Kaum vorhanden. Hohe Erwartungen, ständig wechselnde Prioritäten und wenig Rücksicht auf private Grenzen. Wer hier länger bleibt, muss sehr belastbar sein oder stark abgrenzen.

Vorgesetztenverhalten

Kaum Kritikfähigkeit, oft impulsiv und selbstbezogen. Entscheidungen wurden nicht hinterfragt, Feedback wurde häufig ignoriert oder als Angriff gesehen. Vertrauen in die Führung war schwierig aufzubauen.

Interessante Aufgaben

Die Aufgaben waren grundsätzlich abwechslungsreich und hätten viel Potenzial gehabt, allerdings wurden sie durch chaotische Strukturen, fehlende Prozesse und kurzfristige Richtungswechsel oft erschwert.

Arbeitsbedingungen

Die technische Ausstattung war okay, aber oft unzuverlässig. Insbesondere bei Remote-Arbeit gab es wiederholt Probleme mit Prozessen. Es fehlte an klaren Strukturen und einem stabilen Setup.

Gehalt/Sozialleistungen

Das Gehalt war im Vergleich zur Verantwortung eher niedrig. Überstunden wurden weder bezahlt noch durch Freizeit ausgeglichen, aber sie wurden erwartet. Wer sich abgrenzt oder „nein“ sagt, wird subtil unter Druck gesetzt oder emotional manipuliert. Eine gesunde Leistungskultur sieht anders aus.

Image

Nach außen gibt sich das Unternehmen modern und ambitioniert. Innen sieht es oft ganz anders aus. Viele ehemalige Mitarbeitende sprechen hinter vorgehaltener Hand offen über die Probleme im Management.

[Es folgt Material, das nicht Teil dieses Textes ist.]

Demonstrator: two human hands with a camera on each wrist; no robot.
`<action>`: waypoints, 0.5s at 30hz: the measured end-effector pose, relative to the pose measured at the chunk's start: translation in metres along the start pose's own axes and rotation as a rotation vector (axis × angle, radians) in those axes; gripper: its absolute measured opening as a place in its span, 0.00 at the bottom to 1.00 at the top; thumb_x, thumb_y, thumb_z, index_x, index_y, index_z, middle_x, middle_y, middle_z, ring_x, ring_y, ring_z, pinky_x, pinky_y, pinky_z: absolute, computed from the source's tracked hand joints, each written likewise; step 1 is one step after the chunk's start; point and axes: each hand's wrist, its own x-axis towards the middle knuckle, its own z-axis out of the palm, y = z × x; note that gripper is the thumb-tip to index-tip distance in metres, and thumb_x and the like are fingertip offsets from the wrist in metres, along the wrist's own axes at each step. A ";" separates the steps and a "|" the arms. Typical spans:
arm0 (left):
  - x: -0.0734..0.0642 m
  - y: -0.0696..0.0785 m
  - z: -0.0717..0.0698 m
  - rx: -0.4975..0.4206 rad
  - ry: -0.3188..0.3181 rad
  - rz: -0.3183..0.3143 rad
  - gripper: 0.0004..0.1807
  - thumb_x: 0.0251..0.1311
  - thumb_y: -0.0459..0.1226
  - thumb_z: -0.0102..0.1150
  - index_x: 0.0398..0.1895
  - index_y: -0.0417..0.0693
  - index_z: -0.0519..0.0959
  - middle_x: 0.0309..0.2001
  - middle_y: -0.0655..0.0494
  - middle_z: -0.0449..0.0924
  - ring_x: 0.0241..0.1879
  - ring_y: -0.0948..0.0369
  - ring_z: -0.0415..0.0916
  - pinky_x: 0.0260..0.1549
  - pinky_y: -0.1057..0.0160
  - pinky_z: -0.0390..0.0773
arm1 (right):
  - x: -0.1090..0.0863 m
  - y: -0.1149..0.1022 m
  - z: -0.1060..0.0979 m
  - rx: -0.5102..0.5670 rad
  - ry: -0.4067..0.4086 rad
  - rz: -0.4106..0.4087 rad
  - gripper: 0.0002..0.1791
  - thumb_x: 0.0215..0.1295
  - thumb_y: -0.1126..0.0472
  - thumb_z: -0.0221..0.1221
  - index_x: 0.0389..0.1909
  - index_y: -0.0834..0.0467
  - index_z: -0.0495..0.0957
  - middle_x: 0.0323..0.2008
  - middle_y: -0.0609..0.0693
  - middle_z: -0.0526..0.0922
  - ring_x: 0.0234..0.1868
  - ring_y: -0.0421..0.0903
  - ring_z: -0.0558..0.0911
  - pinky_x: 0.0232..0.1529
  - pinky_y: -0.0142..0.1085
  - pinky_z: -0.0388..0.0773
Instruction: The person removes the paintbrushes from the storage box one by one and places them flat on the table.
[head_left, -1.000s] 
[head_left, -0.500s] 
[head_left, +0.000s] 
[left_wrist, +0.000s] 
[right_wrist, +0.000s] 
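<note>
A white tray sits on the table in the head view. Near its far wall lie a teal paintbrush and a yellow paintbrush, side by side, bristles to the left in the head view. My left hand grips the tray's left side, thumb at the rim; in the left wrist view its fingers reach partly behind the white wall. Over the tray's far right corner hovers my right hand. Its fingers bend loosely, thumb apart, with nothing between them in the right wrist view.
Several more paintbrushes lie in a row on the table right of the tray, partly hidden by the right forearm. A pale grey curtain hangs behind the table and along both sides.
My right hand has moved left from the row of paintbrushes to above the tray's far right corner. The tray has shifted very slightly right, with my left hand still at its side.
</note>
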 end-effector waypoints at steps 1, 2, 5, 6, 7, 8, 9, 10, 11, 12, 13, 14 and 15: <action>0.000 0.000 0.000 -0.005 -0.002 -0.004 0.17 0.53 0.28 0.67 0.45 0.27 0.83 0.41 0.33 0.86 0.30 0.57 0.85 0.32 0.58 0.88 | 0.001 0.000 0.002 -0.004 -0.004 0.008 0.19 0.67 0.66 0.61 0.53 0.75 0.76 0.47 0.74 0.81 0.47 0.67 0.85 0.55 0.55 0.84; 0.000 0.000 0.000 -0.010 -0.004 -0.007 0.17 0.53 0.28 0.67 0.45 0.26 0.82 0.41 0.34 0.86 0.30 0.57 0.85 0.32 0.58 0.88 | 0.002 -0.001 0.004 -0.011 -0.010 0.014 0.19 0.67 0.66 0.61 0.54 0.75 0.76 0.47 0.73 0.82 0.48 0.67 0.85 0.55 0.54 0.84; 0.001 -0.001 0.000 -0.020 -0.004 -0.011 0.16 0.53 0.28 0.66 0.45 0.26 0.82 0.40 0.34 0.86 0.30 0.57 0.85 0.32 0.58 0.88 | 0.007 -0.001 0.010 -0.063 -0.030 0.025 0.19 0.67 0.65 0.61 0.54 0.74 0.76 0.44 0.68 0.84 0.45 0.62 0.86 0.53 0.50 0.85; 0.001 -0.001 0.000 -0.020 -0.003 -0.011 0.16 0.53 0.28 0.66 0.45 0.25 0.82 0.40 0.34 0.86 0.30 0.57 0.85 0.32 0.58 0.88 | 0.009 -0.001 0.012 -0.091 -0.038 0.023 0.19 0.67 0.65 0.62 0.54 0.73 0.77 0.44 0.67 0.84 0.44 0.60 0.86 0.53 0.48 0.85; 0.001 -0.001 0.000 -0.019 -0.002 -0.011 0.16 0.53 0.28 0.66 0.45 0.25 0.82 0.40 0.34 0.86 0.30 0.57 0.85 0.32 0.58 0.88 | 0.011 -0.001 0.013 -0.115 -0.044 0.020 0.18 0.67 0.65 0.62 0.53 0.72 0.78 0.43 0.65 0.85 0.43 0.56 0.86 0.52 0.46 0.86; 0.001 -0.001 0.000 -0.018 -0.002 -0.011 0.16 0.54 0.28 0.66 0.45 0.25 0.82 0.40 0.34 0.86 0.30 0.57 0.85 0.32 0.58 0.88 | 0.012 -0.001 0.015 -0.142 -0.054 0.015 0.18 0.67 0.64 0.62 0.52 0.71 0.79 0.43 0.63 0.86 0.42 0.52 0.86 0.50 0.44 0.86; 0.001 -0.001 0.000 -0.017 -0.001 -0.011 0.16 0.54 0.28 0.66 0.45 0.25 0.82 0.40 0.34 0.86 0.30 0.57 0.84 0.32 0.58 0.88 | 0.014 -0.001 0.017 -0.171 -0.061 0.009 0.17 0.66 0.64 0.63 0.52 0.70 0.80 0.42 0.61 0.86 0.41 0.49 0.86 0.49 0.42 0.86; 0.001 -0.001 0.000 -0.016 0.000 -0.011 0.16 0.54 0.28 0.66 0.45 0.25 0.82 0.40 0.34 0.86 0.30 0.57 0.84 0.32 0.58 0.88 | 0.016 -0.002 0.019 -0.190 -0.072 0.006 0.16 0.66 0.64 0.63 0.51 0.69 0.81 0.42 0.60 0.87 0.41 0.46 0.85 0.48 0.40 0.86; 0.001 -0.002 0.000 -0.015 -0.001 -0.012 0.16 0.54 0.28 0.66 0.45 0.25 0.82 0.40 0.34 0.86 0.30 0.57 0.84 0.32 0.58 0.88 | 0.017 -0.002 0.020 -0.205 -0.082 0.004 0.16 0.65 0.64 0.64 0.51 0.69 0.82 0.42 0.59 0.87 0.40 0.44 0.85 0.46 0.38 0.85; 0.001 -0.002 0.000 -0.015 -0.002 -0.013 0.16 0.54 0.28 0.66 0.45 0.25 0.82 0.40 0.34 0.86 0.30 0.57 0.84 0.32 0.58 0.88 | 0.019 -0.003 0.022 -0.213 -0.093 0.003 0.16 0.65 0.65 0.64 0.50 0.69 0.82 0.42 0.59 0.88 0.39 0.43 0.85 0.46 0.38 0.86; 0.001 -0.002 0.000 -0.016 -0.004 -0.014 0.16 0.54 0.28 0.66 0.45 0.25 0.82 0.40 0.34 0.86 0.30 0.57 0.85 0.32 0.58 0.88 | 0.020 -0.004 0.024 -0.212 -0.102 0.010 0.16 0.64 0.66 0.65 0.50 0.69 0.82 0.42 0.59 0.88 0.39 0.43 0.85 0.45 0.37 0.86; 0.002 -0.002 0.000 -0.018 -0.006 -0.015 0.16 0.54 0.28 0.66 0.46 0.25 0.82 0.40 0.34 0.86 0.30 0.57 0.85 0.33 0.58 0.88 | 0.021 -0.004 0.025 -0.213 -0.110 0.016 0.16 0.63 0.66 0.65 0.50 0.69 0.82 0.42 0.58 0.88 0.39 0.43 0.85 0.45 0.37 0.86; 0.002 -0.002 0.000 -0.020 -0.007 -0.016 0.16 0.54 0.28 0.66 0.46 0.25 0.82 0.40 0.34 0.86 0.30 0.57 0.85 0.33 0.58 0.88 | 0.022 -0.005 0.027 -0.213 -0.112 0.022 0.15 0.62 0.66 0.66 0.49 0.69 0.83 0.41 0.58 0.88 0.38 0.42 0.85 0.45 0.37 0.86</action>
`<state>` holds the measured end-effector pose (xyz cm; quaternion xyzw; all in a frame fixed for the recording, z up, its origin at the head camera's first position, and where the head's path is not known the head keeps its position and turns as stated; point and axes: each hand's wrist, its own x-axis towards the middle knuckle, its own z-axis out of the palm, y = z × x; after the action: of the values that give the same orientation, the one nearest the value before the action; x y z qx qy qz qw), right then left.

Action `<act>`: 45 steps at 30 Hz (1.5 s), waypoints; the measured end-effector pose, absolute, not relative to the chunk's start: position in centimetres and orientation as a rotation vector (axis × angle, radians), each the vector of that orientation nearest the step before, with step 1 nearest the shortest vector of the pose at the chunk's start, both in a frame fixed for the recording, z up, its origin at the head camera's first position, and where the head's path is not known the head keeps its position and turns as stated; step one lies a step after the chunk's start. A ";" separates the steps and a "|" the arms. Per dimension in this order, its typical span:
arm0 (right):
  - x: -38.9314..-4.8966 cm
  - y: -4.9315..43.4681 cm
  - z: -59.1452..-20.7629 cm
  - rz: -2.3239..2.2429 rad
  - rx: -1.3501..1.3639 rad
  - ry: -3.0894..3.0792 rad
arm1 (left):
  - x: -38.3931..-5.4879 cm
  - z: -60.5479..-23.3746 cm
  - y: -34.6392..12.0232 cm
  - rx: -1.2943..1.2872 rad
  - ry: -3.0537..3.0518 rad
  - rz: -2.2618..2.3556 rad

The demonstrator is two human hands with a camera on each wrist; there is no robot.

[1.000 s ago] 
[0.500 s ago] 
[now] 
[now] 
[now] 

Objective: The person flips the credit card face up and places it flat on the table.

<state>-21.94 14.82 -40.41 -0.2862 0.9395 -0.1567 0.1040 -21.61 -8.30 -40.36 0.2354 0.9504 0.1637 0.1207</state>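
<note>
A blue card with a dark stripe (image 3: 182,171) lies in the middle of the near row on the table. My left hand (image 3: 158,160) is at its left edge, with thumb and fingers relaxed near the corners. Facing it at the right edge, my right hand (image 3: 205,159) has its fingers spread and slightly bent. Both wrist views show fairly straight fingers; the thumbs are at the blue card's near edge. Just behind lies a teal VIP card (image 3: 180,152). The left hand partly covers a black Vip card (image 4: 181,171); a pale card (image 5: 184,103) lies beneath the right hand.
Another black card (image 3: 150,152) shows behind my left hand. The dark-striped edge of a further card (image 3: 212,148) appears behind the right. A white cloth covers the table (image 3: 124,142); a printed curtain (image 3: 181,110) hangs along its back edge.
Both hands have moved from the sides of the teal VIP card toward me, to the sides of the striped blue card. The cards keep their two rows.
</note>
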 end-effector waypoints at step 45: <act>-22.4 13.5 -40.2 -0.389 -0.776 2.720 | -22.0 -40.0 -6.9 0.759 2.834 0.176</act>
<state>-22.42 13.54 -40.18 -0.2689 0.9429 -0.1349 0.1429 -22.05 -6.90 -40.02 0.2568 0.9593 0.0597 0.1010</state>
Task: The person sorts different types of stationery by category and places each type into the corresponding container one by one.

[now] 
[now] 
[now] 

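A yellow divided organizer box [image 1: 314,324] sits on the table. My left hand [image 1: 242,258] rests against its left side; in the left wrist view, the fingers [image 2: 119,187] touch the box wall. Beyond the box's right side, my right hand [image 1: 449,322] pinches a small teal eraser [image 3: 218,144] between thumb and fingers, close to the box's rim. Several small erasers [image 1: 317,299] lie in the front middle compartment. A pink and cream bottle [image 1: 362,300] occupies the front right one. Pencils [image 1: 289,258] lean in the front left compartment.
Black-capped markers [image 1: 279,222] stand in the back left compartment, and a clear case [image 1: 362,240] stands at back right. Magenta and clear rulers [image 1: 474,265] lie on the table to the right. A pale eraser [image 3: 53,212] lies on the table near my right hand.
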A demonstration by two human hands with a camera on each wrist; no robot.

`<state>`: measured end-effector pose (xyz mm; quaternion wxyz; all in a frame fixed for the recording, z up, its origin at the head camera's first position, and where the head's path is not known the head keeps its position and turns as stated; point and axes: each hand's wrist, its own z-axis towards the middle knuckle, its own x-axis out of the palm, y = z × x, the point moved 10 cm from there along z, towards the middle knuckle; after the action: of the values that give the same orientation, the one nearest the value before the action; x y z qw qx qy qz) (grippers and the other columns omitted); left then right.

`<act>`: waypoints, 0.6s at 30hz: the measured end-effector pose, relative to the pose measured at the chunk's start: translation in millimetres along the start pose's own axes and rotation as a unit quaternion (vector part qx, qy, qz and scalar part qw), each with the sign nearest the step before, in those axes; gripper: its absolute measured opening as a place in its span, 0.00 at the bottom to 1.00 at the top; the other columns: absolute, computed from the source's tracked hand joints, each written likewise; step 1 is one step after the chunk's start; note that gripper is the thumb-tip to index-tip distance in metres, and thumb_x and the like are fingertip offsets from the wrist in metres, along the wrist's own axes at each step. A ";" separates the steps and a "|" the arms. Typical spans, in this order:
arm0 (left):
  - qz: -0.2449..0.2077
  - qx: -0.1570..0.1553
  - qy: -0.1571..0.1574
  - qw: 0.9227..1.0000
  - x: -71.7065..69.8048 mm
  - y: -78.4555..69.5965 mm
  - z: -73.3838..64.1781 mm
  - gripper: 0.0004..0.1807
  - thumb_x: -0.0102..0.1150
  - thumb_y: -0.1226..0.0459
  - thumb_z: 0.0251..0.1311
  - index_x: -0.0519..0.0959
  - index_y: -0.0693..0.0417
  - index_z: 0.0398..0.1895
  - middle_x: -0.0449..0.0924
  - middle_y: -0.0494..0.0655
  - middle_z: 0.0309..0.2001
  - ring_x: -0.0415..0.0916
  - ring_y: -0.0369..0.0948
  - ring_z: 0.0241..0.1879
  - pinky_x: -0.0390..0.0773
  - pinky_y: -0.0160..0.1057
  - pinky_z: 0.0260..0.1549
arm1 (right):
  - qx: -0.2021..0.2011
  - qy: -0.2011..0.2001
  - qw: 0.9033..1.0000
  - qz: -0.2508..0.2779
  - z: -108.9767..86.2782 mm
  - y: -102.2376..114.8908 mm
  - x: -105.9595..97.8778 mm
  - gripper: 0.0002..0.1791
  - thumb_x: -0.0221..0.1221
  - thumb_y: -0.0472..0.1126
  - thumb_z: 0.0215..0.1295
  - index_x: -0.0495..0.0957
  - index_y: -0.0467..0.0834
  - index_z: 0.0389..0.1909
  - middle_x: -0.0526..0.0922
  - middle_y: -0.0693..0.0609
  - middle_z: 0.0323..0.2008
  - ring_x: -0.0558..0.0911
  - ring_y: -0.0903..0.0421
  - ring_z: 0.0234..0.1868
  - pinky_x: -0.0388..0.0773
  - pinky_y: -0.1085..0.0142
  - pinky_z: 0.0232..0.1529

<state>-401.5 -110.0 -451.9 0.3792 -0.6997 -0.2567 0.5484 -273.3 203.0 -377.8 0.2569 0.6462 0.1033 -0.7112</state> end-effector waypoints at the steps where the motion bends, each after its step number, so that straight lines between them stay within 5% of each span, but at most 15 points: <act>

Die Fassade stimmt nicht mit der Realität überein.

Karriere/Weiterbildung

Weiterentwicklung oder Aufstiegschancen sind kaum möglich. Wer Karriere machen wollte, musste vor allem eines sein: eng mit dem Management befreundet. Leistung, Engagement oder Fachkompetenz spielten nur eine untergeordnete Rolle. Objektivität in Beförderungsentscheidungen war nicht erkennbar.